Quote exactly and only this range of lines in the data below: the line that holds "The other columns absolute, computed" to the line that holds "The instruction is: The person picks", both included.

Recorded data
◇ ◇ ◇ ◇ ◇

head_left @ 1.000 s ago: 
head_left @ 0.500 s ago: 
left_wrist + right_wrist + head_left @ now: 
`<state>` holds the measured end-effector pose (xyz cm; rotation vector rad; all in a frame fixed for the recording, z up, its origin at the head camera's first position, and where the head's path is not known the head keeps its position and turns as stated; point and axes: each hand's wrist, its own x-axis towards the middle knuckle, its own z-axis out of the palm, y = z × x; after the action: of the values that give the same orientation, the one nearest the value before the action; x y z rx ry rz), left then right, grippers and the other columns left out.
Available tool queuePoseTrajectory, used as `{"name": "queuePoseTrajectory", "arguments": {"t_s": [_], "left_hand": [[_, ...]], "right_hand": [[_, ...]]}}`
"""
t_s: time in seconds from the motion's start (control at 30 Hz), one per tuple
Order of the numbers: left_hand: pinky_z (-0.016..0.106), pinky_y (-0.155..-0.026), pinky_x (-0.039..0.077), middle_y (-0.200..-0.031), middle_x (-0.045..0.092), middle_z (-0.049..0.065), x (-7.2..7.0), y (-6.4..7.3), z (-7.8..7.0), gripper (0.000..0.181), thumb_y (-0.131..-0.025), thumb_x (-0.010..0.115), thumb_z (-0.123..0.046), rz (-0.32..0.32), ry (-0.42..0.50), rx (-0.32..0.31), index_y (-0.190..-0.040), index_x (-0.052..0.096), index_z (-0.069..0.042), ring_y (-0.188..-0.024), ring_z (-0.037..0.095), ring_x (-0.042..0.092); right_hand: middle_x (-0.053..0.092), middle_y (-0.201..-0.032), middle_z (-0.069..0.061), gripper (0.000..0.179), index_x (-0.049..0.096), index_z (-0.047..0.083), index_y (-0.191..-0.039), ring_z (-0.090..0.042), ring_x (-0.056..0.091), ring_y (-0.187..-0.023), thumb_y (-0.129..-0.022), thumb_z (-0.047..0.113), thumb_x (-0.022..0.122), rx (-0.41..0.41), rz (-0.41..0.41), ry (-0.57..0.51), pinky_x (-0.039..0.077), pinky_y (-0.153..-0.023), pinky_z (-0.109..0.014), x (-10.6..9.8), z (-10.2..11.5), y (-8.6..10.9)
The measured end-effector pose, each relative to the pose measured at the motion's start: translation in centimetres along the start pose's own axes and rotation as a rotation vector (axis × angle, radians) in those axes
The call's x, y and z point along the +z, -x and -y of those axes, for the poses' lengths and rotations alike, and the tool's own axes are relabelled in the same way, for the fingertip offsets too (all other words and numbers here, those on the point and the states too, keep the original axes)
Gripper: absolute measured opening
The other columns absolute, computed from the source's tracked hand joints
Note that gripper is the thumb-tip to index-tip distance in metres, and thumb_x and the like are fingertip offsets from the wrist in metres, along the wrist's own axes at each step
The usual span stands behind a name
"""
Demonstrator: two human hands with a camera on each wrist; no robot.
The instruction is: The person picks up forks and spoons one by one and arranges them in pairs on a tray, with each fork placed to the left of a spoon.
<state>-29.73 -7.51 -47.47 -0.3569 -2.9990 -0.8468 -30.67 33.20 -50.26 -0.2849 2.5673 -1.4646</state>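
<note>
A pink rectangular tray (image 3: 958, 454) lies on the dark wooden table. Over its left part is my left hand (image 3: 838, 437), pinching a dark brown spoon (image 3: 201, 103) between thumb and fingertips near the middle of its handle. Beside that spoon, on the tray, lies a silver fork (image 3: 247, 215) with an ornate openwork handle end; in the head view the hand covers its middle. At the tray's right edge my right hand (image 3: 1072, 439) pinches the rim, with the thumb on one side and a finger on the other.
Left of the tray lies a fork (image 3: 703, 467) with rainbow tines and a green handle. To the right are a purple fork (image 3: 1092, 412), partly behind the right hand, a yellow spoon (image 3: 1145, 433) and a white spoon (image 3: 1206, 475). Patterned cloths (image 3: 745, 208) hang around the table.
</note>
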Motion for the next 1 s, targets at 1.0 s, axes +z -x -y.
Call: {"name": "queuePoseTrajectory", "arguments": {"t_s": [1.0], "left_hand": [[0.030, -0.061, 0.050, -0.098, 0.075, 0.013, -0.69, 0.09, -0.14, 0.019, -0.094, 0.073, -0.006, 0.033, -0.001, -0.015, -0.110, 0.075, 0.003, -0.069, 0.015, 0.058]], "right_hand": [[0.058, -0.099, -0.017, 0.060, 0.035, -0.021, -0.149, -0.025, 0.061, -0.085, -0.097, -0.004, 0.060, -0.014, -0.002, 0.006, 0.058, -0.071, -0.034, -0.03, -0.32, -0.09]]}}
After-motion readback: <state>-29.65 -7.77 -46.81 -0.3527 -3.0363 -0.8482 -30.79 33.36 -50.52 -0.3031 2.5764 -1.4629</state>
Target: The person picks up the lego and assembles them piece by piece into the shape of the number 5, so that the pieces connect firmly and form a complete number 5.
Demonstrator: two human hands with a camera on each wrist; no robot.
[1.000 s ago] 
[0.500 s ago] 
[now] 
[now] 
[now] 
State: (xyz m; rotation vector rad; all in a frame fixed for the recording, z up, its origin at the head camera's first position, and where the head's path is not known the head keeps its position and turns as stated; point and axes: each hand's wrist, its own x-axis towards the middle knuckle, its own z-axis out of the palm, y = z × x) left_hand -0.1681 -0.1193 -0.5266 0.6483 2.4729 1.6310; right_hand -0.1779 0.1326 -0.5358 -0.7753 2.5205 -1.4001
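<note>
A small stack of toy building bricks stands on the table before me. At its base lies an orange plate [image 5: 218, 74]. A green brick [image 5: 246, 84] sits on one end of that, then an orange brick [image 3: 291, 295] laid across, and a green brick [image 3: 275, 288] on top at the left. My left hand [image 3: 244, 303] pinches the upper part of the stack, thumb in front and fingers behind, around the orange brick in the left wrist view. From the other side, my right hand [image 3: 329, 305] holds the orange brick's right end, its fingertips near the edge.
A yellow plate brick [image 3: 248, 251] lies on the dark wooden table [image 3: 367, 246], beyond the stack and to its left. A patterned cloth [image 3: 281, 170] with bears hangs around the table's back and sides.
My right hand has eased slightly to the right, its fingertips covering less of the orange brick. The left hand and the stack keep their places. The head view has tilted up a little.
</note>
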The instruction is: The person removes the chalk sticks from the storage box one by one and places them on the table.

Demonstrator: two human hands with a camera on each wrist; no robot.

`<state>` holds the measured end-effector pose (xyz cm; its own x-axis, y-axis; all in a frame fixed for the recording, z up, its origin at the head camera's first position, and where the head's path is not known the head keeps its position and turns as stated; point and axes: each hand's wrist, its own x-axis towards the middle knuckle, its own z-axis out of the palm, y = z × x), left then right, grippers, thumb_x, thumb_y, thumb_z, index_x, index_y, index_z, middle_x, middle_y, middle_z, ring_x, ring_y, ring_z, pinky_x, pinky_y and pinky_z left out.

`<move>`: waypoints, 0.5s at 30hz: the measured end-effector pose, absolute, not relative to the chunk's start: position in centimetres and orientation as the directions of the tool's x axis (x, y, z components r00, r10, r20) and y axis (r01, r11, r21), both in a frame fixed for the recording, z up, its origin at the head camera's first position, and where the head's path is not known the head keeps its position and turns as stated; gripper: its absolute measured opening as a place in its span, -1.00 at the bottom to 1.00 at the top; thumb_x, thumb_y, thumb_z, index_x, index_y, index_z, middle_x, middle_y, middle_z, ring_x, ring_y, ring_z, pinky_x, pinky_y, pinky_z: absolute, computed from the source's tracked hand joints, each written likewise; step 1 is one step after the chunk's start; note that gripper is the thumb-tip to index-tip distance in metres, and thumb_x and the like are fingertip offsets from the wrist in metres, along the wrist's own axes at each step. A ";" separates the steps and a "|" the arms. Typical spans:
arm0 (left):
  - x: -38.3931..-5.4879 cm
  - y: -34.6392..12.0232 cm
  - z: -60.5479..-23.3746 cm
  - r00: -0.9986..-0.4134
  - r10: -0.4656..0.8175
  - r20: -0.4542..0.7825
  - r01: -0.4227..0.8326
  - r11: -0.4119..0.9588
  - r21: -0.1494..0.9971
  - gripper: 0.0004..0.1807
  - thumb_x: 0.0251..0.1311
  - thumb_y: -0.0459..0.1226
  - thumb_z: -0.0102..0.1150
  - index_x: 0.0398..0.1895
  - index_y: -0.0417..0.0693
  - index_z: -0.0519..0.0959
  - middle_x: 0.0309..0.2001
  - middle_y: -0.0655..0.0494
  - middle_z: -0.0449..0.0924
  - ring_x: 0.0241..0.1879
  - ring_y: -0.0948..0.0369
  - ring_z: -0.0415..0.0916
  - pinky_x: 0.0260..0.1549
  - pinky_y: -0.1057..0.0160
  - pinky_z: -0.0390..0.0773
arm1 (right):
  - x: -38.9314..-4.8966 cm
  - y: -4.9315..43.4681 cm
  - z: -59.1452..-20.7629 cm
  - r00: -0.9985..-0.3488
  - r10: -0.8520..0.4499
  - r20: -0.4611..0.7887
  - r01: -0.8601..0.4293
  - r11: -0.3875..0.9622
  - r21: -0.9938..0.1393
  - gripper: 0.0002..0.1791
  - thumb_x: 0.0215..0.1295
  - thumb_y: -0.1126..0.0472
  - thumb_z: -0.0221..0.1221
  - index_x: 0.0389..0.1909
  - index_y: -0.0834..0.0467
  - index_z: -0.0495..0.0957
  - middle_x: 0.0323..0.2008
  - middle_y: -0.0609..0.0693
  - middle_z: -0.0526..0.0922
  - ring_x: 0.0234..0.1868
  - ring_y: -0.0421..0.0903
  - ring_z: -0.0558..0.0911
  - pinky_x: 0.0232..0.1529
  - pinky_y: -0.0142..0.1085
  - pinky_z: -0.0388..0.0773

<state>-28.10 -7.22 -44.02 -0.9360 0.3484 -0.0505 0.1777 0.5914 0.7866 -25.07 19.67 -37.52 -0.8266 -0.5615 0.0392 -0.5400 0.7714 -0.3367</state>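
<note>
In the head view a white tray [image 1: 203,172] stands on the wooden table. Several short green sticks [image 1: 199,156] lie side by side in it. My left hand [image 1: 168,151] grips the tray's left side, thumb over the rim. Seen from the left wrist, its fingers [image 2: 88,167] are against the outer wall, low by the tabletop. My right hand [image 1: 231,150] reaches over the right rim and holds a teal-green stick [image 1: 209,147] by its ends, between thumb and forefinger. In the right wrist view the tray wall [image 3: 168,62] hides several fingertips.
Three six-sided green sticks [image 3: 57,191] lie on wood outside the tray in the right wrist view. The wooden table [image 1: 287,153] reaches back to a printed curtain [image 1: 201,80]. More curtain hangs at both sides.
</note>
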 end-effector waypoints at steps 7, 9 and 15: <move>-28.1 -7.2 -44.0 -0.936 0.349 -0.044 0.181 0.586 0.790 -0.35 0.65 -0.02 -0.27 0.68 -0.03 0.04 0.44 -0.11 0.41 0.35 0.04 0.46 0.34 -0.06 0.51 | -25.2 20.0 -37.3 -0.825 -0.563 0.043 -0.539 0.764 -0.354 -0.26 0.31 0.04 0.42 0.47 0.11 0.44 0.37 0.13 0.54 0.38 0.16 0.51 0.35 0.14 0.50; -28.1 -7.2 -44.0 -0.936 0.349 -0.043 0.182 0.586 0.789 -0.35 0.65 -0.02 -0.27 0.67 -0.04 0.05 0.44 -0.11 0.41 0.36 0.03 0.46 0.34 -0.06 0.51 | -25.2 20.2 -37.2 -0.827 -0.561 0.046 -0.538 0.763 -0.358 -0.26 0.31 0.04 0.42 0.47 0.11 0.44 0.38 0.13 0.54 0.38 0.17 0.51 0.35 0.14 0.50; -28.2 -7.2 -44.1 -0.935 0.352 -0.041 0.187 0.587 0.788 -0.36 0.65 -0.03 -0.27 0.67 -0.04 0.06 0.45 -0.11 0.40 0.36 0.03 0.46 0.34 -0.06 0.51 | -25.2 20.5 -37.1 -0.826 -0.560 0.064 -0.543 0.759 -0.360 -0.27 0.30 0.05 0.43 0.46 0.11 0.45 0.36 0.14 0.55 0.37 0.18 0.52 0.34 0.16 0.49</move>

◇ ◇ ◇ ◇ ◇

• [SOLVED EXERCISE]
The other columns absolute, computed from the source's tracked hand joints
Note that gripper is the thumb-tip to index-tip distance in metres, and thumb_x and the like are fingertip offsets from the wrist in metres, along the wrist's own axes at each step
The usual span stands behind a name
"""
Demonstrator: two human hands with a camera on each wrist; no robot.
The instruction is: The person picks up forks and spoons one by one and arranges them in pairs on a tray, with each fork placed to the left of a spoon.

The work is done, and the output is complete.